**SOURCE DATA:**
════════
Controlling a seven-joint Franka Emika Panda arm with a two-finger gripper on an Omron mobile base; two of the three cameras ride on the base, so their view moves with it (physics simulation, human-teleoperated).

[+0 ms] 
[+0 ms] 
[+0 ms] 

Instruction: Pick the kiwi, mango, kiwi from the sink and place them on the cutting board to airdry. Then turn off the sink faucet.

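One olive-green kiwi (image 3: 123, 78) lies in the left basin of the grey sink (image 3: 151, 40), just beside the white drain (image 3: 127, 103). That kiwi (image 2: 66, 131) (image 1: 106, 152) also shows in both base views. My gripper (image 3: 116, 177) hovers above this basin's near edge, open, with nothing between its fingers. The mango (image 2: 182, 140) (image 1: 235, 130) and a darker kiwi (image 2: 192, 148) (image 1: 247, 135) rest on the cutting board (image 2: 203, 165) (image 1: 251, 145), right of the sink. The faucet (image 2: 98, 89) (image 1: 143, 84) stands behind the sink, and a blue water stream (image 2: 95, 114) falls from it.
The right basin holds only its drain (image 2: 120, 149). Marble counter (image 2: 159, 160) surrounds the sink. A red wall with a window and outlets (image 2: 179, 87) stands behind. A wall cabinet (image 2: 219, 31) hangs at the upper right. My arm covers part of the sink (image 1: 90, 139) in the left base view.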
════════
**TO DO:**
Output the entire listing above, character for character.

**RESULT:**
Controlling a seven-joint Franka Emika Panda arm with a two-finger gripper on an Omron mobile base; two of the three cameras ride on the base, so their view moves with it (physics simulation, human-teleoperated).

[+0 ms] 
[+0 ms] 
[+0 ms] 

Instruction: Pick the kiwi, mango, kiwi from the sink and place them on the cutting board to airdry. Then turn off the sink faucet.

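One olive-green kiwi (image 3: 123, 78) lies in the left basin of the grey sink (image 3: 151, 40), just beside the white drain (image 3: 127, 103). That kiwi (image 2: 66, 131) (image 1: 106, 152) also shows in both base views. My gripper (image 3: 116, 177) hovers above this basin's near edge, open, with nothing between its fingers. The mango (image 2: 182, 140) (image 1: 235, 130) and a darker kiwi (image 2: 192, 148) (image 1: 247, 135) rest on the cutting board (image 2: 203, 165) (image 1: 251, 145), right of the sink. The faucet (image 2: 98, 89) (image 1: 143, 84) stands behind the sink, and a blue water stream (image 2: 95, 114) falls from it.
The right basin holds only its drain (image 2: 120, 149). Marble counter (image 2: 159, 160) surrounds the sink. A red wall with a window and outlets (image 2: 179, 87) stands behind. A wall cabinet (image 2: 219, 31) hangs at the upper right. My arm covers part of the sink (image 1: 90, 139) in the left base view.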

This exercise is finished.